The 62nd annual Venice International Film Festival opened on 31 August 2005 with Tsui Hark's Seven Swords and closed on 10 September 2005 with a screening of Peter Ho-sun Chan's musical Perhaps Love. The lineups were announced by the festival director Marco Müller on 28 July 2005 in Rome. The digital films can compete in all categories for the first time of the festival history.

Asian filmmaking confirmed its vitality, and with this year's most important works demonstrated that it had once again been capable of challenging the most intelligent spectacular effects from Hollywood. 

Japanese animated filmmaker Hayao Miyazaki and Italian actress Stefania Sandrelli were each awarded a Golden Lion for Lifetime Achievement. The Golden Lion was won by Brokeback Mountain.

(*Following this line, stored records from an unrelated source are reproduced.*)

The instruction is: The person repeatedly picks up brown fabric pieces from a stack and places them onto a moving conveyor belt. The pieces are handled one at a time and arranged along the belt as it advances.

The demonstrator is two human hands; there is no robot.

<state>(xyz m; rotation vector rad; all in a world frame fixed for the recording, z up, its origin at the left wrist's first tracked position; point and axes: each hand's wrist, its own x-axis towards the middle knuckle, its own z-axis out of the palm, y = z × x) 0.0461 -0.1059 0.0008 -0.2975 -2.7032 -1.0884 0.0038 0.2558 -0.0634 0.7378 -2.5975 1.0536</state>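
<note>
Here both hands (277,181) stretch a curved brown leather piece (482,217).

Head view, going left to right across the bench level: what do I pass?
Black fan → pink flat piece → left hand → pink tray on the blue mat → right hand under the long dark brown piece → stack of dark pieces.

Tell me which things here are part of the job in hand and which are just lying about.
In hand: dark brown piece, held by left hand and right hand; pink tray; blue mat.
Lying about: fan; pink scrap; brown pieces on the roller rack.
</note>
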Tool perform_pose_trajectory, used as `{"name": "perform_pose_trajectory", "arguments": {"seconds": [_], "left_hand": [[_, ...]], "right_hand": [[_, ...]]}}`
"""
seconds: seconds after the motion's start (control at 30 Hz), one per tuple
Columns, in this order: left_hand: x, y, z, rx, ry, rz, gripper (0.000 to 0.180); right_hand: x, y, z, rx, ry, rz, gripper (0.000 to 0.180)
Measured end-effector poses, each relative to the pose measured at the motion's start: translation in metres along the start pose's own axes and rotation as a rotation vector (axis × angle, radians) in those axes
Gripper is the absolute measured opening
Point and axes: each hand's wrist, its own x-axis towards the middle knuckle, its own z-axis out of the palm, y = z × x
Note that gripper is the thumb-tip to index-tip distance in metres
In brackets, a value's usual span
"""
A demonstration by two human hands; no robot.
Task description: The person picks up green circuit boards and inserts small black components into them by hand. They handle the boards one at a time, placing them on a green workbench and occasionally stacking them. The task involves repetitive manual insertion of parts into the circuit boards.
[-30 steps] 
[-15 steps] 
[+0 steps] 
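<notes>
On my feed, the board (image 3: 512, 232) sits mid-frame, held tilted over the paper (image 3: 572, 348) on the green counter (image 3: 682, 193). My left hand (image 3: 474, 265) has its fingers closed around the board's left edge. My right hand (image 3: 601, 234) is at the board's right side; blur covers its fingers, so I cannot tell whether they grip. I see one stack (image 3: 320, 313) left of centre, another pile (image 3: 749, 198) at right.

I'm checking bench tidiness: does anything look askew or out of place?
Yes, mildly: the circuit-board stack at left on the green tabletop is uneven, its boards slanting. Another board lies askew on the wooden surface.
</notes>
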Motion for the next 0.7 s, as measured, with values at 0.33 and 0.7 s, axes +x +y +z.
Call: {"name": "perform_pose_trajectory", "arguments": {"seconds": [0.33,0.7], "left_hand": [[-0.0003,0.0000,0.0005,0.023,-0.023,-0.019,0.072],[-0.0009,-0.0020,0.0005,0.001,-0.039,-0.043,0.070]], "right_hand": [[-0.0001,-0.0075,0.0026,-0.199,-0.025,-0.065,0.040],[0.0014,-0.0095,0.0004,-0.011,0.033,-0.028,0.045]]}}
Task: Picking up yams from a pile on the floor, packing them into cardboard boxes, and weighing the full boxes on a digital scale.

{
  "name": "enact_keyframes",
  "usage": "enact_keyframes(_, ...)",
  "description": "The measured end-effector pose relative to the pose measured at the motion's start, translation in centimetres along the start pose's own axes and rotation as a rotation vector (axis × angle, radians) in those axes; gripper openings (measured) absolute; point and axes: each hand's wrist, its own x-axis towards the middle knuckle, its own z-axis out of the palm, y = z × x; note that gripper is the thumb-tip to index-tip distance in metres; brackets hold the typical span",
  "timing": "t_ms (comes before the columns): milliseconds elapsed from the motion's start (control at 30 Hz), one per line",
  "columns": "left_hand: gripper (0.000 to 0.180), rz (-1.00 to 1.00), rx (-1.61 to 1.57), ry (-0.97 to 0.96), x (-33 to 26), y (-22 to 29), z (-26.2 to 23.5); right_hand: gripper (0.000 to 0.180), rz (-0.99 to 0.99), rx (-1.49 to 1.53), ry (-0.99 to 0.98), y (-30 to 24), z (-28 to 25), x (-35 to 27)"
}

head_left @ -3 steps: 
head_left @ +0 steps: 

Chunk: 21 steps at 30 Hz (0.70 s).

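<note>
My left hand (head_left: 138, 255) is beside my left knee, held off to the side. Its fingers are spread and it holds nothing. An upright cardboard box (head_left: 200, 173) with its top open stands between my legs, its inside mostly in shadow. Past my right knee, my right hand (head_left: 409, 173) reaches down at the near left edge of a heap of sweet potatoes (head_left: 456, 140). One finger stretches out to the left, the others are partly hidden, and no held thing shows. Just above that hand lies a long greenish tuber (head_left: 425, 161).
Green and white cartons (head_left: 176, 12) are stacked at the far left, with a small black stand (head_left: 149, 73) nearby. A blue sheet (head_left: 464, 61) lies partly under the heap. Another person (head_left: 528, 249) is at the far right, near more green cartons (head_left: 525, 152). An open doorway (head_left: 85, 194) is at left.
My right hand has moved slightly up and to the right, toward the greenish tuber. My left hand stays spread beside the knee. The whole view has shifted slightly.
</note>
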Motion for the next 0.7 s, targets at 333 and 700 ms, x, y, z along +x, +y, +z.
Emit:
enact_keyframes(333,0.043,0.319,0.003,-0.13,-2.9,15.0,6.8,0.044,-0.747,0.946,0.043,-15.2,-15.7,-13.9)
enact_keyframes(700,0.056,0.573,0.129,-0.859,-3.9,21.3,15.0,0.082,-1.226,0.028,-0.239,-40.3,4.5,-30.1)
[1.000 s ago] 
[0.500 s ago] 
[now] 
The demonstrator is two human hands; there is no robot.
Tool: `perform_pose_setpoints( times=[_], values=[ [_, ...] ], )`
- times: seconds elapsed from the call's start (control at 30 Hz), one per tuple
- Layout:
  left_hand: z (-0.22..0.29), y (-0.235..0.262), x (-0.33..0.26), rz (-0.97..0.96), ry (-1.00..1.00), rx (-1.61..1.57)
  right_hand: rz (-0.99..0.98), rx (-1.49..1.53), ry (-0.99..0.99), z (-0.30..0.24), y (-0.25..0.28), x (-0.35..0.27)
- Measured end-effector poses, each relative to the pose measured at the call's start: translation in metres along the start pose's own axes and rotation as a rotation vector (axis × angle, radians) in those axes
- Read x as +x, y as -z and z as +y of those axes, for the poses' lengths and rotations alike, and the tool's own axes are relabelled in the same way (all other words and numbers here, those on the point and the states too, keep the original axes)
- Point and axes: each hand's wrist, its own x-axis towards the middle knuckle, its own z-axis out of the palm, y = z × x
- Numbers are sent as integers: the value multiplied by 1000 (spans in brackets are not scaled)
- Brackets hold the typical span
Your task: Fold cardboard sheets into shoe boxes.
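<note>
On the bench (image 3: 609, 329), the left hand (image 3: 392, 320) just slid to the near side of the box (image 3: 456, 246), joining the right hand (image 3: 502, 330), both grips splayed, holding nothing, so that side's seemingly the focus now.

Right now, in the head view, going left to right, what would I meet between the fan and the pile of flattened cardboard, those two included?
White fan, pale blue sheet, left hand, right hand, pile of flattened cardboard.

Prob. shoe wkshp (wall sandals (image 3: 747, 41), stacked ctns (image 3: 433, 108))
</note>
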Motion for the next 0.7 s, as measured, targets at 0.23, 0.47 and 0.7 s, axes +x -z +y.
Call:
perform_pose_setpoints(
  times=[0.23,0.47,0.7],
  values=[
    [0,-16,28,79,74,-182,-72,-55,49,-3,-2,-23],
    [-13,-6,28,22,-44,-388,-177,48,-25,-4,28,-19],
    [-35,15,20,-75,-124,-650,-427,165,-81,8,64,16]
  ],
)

During this edition of the festival, an International Design Competition of the new Palazzo del Cinema took place. The winner of the competition was 5+1 & Rudy Ricciotti. The purpose of the new building is to house the main headquarters of the Film Festival, as well as congresses and cultural events.

Juries
The international juries of the 62nd Venice International Film Festival were composed as follows:

Main Competition (Venezia 62)
This jury confers the Golden Lion for the best film.
 Dante Ferretti Italian production designer, art director and costume designer (Jury President)
 Ah Cheng, Chinese author and screenwriter
 Claire Denis, French director and writer
 Edgar Reitz, German filmmaker and Professor of Film
 Emilíana Torrini, Icelandic singer, songwriter and actress
 Christine Vachon, American producer active in independent film sector
 Amos Gitai, Israeli filmmaker

Horizons (Orizzonti)
This jury assigns two Horizons Awards, for best film and for best documentary.
 Mimmo Rotella, Italian artist, closely related to cinema (Chairman)
 Isabel Coixet, Spanish director
 Jean-Michel Frodon, French film critic
 Valerio Mastandrea, Italian film, stage and TV actor
 Shinya Tsukamoto, Japanese director and actor

Short Film Competition (Corto Cortissimo)
This jury assigns the Corto Cortissimo Award for best short and the UIP Prize for best European short.
 Chema Prado, Spanish film critic (Chairman)
 Giovanna Gagliardo, Italian director and screenwriter
 Clemens Klopfenstein, Swiss film director

Opera Prima ("Luigi de Laurentiis" Award for a Debut Film)
In a contest that examines all feature-length films that are first works present in the various sections of the Festival, this jury assigns the "Lion of the Future - Luigi De Laurentiis award for best debut work" to one film, as well as a prize of Euro 100,000 put forward by Filmauro and of 20,000 metres of film stock offered by Kodak.
 Guy Maddin, Canadian screenwriter, director, author, cinematographer and editor (Chairman)
 Peter Cowie, British film historian and author
 Isabella Ferrari, Italian film, stage and TV actress
 Ismaël Ferroukhi, French-Moroccan film director
 Renata Litvinova, Russian actress, director and screenwriter

Official selection

In competition
The competitive section of the official selection is an international competition of feature films in 35mm and digital HD format, running for the Golden Lion.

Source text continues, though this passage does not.